■ **Exercise prompt**
In the listing that follows, locate the line containing "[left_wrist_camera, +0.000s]" and the line containing "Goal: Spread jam". Retype exactly those two lines and every line between them, and nothing more.

■ **Data extract**
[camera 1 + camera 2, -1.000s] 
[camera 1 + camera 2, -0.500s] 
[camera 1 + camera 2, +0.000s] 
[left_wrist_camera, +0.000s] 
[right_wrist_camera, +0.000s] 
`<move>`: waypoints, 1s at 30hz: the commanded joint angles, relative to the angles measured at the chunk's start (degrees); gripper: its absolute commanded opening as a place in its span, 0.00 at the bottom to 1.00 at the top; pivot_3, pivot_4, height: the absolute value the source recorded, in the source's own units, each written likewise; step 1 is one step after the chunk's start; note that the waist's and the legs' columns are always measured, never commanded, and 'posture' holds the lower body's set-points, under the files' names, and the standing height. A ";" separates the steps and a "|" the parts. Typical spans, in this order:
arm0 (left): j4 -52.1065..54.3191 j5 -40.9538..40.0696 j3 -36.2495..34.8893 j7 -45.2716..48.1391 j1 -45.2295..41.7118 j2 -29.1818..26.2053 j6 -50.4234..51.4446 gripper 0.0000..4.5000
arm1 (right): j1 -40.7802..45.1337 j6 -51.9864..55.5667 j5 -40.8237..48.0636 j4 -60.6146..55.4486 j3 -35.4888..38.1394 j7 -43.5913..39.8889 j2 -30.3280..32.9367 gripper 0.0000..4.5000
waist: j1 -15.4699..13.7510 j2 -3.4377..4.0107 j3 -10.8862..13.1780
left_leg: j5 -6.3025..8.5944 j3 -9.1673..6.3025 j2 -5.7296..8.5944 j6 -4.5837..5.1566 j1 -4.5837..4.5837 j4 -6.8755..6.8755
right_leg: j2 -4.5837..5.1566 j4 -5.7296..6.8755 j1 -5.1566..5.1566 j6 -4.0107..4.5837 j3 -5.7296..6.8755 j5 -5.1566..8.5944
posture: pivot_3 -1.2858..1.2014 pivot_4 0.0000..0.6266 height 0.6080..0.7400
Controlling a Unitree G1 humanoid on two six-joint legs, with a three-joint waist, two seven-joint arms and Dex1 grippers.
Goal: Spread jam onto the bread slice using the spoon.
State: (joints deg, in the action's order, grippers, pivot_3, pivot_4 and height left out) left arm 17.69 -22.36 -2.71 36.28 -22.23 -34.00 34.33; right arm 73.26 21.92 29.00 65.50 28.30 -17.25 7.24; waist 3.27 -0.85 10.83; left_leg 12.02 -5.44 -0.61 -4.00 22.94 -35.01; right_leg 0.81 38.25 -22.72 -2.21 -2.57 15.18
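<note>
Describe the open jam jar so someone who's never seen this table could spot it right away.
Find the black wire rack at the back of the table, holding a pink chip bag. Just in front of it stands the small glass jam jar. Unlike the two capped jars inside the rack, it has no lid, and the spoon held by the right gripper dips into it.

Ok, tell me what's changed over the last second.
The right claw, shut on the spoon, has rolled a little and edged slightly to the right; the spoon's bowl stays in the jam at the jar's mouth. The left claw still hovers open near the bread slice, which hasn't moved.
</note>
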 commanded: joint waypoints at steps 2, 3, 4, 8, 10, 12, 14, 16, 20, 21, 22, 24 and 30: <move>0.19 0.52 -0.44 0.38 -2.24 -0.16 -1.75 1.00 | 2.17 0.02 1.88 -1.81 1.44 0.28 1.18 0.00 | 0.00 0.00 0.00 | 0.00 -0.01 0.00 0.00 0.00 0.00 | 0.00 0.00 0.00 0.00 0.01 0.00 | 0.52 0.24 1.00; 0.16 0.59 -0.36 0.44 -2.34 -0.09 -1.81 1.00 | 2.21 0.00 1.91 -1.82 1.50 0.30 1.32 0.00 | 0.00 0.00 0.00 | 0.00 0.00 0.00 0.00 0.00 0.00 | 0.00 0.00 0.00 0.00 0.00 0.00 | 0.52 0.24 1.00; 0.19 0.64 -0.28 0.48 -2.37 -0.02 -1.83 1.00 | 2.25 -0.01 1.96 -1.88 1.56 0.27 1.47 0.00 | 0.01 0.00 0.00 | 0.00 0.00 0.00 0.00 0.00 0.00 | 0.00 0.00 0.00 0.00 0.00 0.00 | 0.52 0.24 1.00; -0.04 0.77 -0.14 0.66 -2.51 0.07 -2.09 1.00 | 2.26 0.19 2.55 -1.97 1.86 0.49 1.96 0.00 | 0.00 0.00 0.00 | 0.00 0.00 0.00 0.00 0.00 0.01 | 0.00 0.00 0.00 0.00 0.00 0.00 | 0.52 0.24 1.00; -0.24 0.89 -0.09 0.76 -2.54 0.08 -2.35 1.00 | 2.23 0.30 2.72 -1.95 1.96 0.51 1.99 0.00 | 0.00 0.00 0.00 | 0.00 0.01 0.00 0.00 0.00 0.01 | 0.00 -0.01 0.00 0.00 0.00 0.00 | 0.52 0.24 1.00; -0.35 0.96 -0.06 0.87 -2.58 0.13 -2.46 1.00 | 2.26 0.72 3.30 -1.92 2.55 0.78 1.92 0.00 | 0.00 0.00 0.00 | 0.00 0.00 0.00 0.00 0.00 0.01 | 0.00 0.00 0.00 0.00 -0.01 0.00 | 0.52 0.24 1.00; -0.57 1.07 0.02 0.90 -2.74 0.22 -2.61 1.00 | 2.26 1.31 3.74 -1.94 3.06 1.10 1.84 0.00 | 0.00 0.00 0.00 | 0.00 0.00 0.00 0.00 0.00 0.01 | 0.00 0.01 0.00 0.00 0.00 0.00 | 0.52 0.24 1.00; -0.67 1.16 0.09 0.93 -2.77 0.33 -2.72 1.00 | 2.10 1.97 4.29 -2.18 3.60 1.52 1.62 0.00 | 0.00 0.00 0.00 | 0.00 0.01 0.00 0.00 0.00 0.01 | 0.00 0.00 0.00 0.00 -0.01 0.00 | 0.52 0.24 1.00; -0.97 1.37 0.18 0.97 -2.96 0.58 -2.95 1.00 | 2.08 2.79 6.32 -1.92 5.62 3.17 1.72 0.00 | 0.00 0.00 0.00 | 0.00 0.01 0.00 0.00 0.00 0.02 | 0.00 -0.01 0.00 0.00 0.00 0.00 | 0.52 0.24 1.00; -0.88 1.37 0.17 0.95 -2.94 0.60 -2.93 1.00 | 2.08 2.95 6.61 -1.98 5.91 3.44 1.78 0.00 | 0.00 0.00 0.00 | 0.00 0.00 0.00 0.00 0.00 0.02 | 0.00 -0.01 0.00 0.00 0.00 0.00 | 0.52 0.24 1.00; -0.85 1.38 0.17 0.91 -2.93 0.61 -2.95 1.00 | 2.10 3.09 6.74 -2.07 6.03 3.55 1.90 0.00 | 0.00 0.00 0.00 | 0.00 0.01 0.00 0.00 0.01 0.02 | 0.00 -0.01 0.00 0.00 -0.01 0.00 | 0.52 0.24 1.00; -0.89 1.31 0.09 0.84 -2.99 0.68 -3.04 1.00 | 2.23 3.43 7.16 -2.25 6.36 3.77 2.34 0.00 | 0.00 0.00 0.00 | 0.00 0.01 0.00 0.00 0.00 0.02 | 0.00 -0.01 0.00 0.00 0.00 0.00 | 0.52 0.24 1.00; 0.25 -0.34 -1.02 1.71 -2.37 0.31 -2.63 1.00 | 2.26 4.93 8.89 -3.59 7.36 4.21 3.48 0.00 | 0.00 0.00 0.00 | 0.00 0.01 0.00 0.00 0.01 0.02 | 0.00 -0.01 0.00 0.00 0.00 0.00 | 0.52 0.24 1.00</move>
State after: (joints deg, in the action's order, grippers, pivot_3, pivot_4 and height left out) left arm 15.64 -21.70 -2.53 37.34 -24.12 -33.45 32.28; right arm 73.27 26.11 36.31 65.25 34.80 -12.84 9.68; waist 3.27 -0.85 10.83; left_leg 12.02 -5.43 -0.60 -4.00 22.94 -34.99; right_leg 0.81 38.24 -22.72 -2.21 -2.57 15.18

■ **Your solution**
[left_wrist_camera, +0.000s] 
[right_wrist_camera, +0.000s] 
`<move>`: waypoints, 1s at 30hz: the commanded joint angles, relative to the angles measured at the chunk's start (degrees); gripper: its absolute commanded opening as a place in its span, 0.00 at the bottom to 1.00 at the top; pivot_3, pivot_4, height: the absolute value the source recorded, in the source's own units, each written likewise; step 1 is one step after the chunk's start; note that the waist's and the legs' columns are always measured, never commanded, and 'posture' holds the lower body's set-points, under the files' names, and the standing height. A ";" separates the steps and a "|" the parts. Typical spans, in this order:
arm0 (left): j4 -52.1065..54.3191 j5 -40.9538..40.0696 j3 -36.2495..34.8893 j7 -45.2716..48.1391 j1 -45.2295..41.7118 j2 -29.1818..26.2053 j6 -50.4234..51.4446 gripper 0.0000..4.5000
arm1 (right): j1 -40.7802..45.1337 j6 -51.9864..55.5667 j5 -40.8237..48.0636 j4 -60.6146..55.4486 j3 -35.4888..38.1394 j7 -43.5913..39.8889 j2 -30.3280..32.9367 gripper 0.0000..4.5000
waist: j1 -15.4699..13.7510 j2 -3.4377..4.0107 j3 -10.8862..13.1780
left_leg: j5 -6.3025..8.5944 j3 -9.1673..6.3025 j2 -5.7296..8.5944 j6 -4.5837..5.1566 j1 -4.5837..4.5837 j4 -6.8755..6.8755
right_leg: j2 -4.5837..5.1566 j4 -5.7296..6.8755 j1 -5.1566..5.1566 j6 -4.0107..4.5837 j3 -5.7296..6.8755 j5 -5.1566..8.5944
posture: pivot_3 -1.2858..1.2014 pivot_4 0.0000..0.6266 height 0.6080..0.7400
Controlling a Unitree G1 humanoid on two six-joint legs, with a three-joint waist, two seven-joint arms and Dex1 grippers.
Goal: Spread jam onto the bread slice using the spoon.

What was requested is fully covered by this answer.